What to work on
In the listing below, find the line with "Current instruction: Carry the" and copy every line from there up to and including the line with "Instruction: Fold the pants", exactly and without pictures.

Dataset records

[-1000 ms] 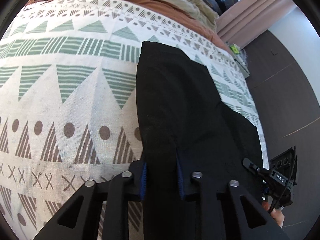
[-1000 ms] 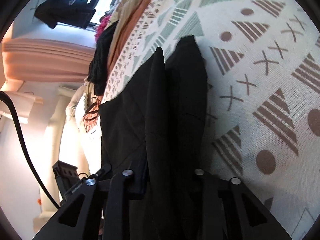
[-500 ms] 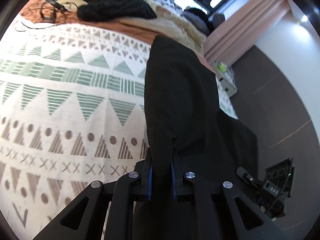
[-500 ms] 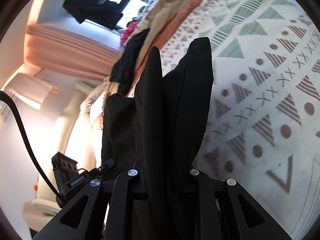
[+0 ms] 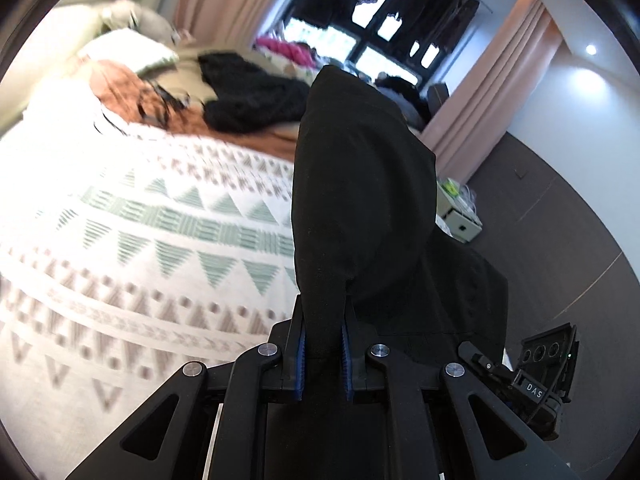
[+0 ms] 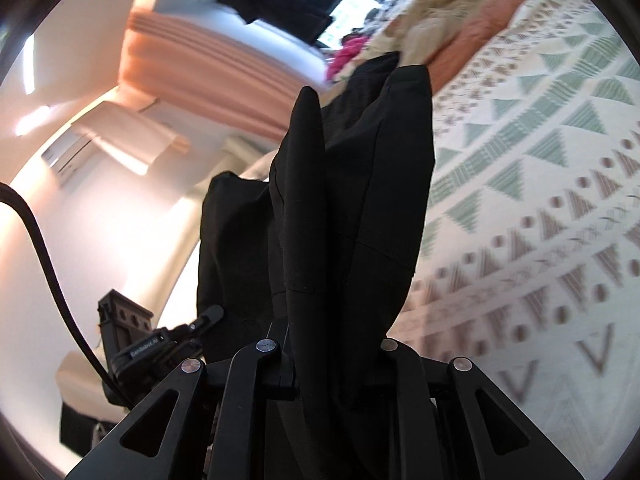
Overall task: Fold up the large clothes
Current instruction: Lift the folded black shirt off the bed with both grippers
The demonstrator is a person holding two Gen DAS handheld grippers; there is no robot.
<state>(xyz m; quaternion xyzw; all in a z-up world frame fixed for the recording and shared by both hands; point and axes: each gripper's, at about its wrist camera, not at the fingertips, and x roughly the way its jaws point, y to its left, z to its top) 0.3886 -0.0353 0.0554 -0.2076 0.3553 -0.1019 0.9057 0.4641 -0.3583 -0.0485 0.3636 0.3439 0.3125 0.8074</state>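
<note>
1. The black garment [image 5: 360,208] is pinched between the blue pads of the left claw [image 5: 323,356], which is pressed together on a fold of the cloth.
2. In the right wrist view, the black garment [image 6: 352,200] is likewise clamped in the right claw [image 6: 336,364]; its pads are hidden by bunched cloth, but the fabric is seen rising straight out from between the fingers.
3. The garment is held up off the bed, stretched between the two claws, with folds standing in front of each camera.
4. The patterned bedspread [image 5: 160,240], white with green and brown triangles, is seen beneath and beside the garment.
5. A heap of other clothes [image 5: 248,92] is seen at the far end of the bed, near pink curtains [image 5: 492,92] and a window.
</note>
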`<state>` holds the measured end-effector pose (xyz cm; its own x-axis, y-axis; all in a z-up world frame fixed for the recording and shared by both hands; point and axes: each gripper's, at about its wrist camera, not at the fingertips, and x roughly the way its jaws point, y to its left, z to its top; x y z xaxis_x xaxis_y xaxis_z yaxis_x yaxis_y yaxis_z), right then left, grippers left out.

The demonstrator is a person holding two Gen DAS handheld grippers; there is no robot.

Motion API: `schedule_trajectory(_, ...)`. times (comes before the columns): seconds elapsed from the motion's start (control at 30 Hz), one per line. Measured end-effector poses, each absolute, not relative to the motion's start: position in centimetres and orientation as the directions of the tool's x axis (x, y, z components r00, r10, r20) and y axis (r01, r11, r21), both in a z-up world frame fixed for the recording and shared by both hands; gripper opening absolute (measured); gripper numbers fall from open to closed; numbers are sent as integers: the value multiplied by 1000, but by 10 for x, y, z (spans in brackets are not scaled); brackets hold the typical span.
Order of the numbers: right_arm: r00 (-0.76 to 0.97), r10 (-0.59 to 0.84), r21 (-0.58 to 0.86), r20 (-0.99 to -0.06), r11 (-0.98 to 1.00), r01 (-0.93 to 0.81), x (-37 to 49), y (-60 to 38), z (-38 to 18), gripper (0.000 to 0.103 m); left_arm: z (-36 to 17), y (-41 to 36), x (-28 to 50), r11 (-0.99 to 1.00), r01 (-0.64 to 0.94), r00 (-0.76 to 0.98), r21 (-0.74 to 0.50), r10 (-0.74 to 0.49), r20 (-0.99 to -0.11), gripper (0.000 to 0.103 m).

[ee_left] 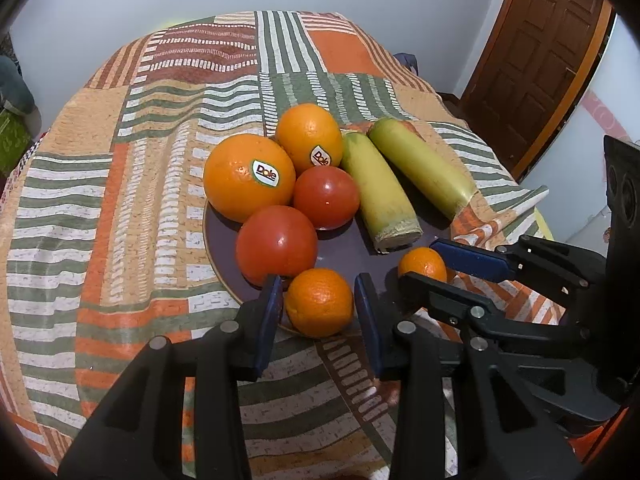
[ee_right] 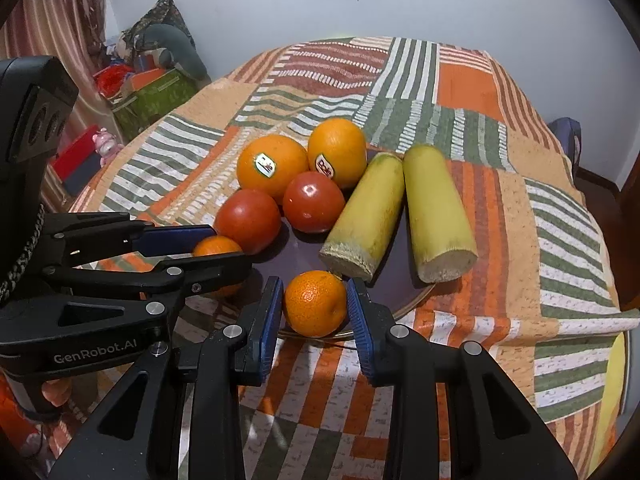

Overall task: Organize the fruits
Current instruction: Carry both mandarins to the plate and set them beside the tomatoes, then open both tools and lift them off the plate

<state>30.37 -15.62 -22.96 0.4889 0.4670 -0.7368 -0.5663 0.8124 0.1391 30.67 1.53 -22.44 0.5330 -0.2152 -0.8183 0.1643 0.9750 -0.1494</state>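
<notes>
A dark purple plate (ee_left: 352, 248) (ee_right: 288, 256) on the patterned tablecloth holds two large Dole oranges (ee_left: 248, 178) (ee_right: 272, 168), two red tomatoes (ee_left: 276, 242) (ee_right: 314, 202) and two yellow-green cut stalks (ee_left: 380, 188) (ee_right: 436, 216). My left gripper (ee_left: 318, 304) has its blue pads around a small mandarin (ee_left: 319, 302) at the plate's near rim; a small gap shows on the right side. My right gripper (ee_right: 314, 306) has its pads against another small mandarin (ee_right: 315, 304) on the rim. Each gripper shows in the other's view (ee_left: 468, 270) (ee_right: 180, 248).
The round table (ee_left: 120, 160) has a striped orange, green and white cloth. A wooden door (ee_left: 540, 60) stands at the right. Boxes and clutter (ee_right: 148, 80) lie beyond the table's left edge. A wall is behind.
</notes>
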Motion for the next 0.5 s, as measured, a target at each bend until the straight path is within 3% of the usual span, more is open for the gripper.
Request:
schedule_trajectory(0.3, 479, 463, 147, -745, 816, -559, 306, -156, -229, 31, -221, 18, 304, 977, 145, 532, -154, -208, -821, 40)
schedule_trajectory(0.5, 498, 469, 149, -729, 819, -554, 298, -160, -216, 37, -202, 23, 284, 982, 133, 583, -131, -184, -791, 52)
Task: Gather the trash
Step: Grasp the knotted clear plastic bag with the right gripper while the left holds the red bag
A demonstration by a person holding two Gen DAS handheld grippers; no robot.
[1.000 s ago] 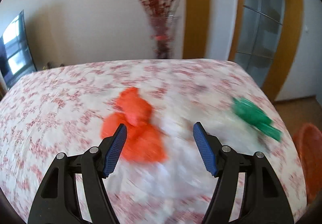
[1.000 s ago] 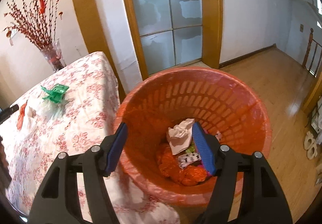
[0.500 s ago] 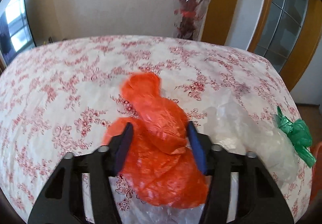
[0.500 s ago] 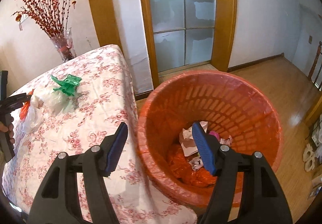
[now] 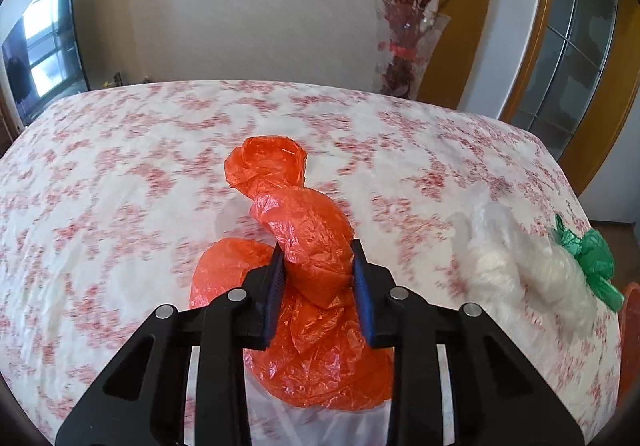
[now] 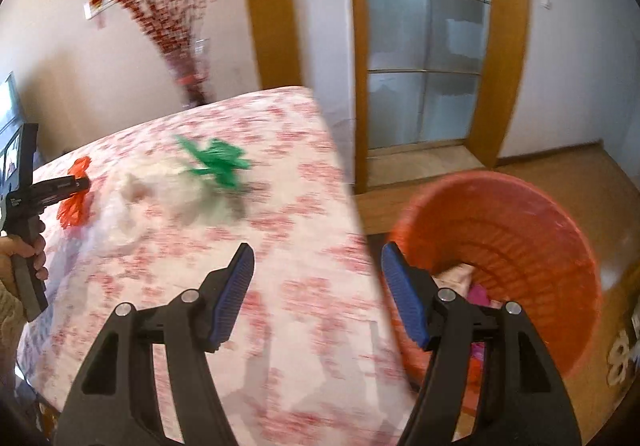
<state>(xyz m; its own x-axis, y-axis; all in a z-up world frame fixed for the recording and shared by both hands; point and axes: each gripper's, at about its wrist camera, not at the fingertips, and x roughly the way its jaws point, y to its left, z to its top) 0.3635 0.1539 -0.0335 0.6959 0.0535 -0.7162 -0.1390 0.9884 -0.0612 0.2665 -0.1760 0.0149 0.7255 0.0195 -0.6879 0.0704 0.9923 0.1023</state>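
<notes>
My left gripper (image 5: 318, 278) is shut on a crumpled orange plastic bag (image 5: 304, 230) that lies on the floral tablecloth (image 5: 120, 185). The bag also shows small in the right wrist view (image 6: 74, 201), with the left gripper (image 6: 82, 183) on it. A clear bag (image 5: 520, 270) and a green bag (image 5: 592, 266) lie to the right; both show in the right wrist view, the clear bag (image 6: 140, 197) and the green bag (image 6: 216, 161). My right gripper (image 6: 316, 278) is open and empty, above the table's edge beside the orange trash basket (image 6: 520, 230).
The basket holds crumpled paper and wrappers (image 6: 456, 278) and stands on the wooden floor (image 6: 580, 173) right of the table. A glass vase with red branches (image 5: 404, 45) stands at the table's far edge. A glass door (image 6: 424, 45) is behind the basket.
My left gripper has closed on the orange bag. My right gripper has swung left, away from the basket and towards the table, still open.
</notes>
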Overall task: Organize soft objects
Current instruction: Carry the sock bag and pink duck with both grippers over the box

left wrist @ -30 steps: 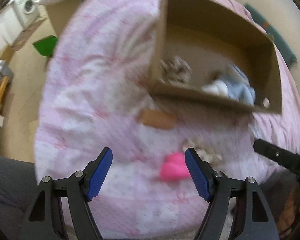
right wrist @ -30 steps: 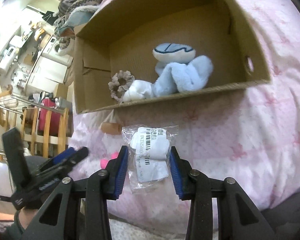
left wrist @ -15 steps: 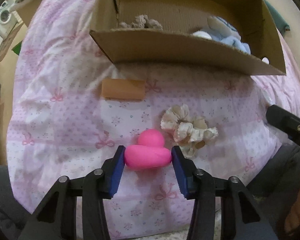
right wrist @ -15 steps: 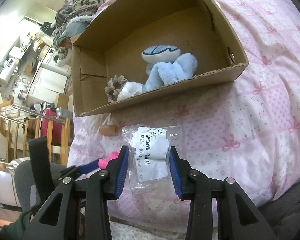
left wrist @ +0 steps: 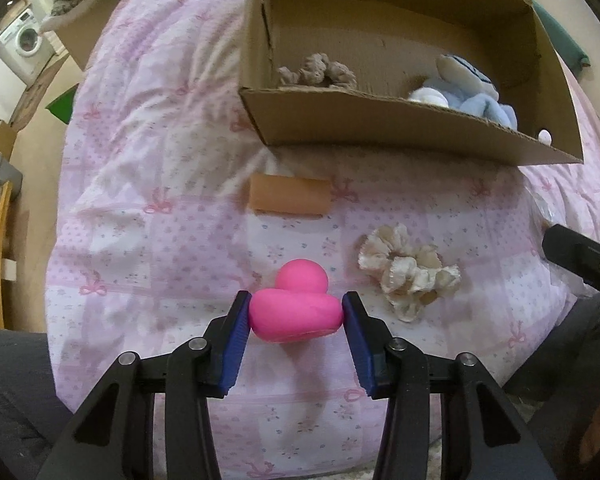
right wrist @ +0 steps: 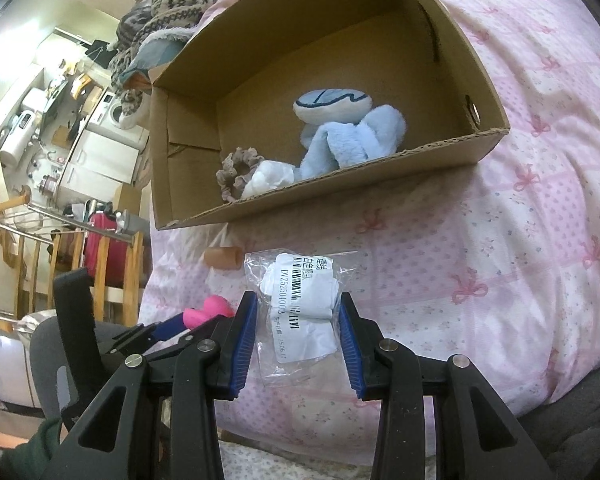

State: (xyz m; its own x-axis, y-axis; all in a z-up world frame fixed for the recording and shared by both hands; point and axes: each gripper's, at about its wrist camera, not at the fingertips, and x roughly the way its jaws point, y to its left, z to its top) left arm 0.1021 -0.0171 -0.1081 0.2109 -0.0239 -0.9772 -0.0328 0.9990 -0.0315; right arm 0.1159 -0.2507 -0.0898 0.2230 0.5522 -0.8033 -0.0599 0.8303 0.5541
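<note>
On the pink bedspread (left wrist: 148, 184) before the cardboard box (left wrist: 380, 128), the left gripper (left wrist: 296, 316), its jaws having just been closing, clamps the pink toy duck (left wrist: 296, 308), while the right gripper (right wrist: 298, 328) pinches the bagged white cloth (right wrist: 300, 304).

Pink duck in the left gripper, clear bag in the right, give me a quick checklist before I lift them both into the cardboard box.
1. Left gripper shut on the pink duck: ok, both pads press its sides after the jaws closed on it.
2. Right gripper on the clear bag: ok, the pads pinch the white bundle inside.
3. Duck already off the pink bedspread: cannot tell.
4. Free space in the cardboard box: ok, bare floor shows beside the blue plush toy and the brown scrunchie.
5. Path to the box: ok, only the tan roll and the cream scrunchie lie low on the bedspread.
</note>
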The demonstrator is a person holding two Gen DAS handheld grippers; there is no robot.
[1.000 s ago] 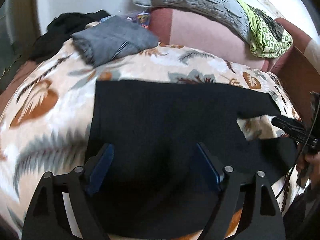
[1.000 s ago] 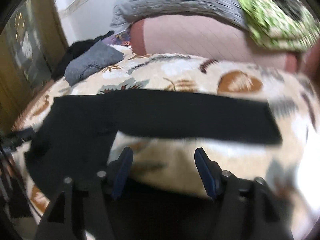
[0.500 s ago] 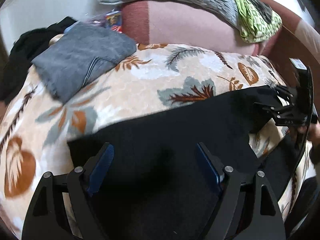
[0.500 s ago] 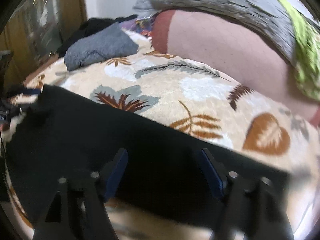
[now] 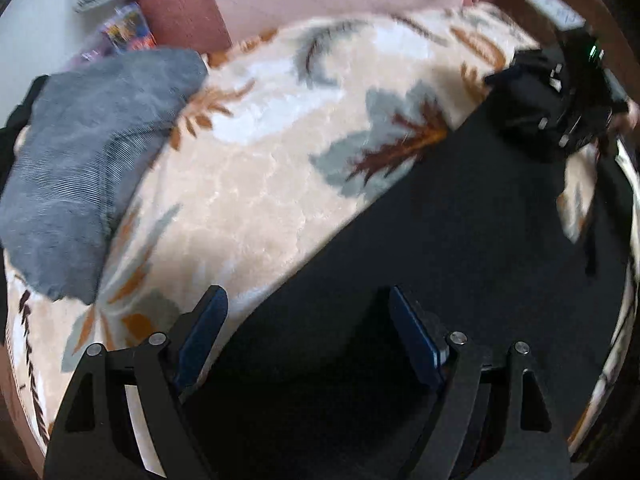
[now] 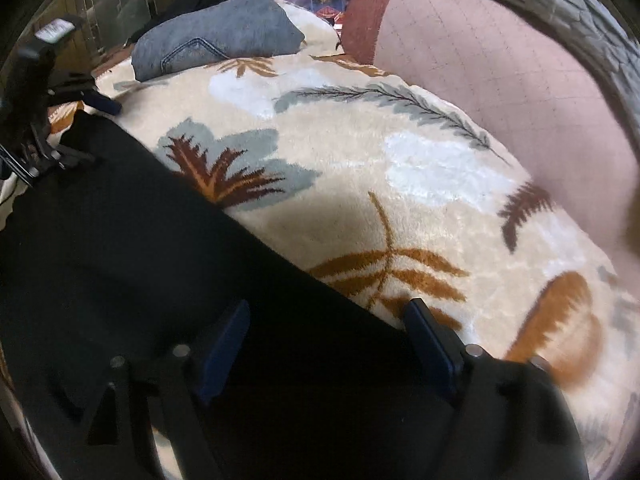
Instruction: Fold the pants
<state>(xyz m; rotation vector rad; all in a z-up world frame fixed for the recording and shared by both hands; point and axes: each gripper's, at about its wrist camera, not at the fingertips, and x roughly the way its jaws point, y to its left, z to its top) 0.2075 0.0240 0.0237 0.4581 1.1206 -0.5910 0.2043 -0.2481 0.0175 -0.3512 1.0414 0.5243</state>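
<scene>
Bed blanket (image 6: 352, 184), cream with a leaf print. Black pants (image 6: 132, 248) flat on its near side. Pink bolster (image 6: 480, 72) along the far edge. Folded grey jeans (image 6: 216, 36) far left. Left tongs (image 5: 304, 328) gape wide, empty; right tongs (image 6: 328, 340) likewise, jaws just widened, over the pants.
</scene>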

Solution to the problem
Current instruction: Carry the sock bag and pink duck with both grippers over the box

left wrist @ -30 steps: 
right wrist @ -30 steps: 
left wrist @ -15 steps: 
right wrist @ -15 steps: 
left wrist @ +0 steps: 
right wrist @ +0 steps: 

State: (xyz m; its own x-axis, y-axis; all in a z-up world frame fixed for the recording and shared by both hands; point and axes: each gripper's, at about its wrist camera, not at the fingertips, and x roughly the way its jaws point, y to its left, z to its top) left arm 0.1021 -0.0171 -0.1081 0.2109 -0.0239 -0.9772 -0.0328 0.9990 -0.0315; right arm 0.1159 -0.2507 -0.0898 0.2230 0.5522 -0.8033 -0.0599 0.8303 0.5541
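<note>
On the pink bedspread (left wrist: 148, 184) before the cardboard box (left wrist: 380, 128), the left gripper (left wrist: 296, 316), its jaws having just been closing, clamps the pink toy duck (left wrist: 296, 308), while the right gripper (right wrist: 298, 328) pinches the bagged white cloth (right wrist: 300, 304).

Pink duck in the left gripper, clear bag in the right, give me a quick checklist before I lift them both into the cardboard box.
1. Left gripper shut on the pink duck: ok, both pads press its sides after the jaws closed on it.
2. Right gripper on the clear bag: ok, the pads pinch the white bundle inside.
3. Duck already off the pink bedspread: cannot tell.
4. Free space in the cardboard box: ok, bare floor shows beside the blue plush toy and the brown scrunchie.
5. Path to the box: ok, only the tan roll and the cream scrunchie lie low on the bedspread.
</note>
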The demonstrator is a person holding two Gen DAS handheld grippers; there is no robot.
[1.000 s ago] 
[1.000 s ago] 
[0.500 s ago] 
[0.500 s ago] 
[now] 
[now] 
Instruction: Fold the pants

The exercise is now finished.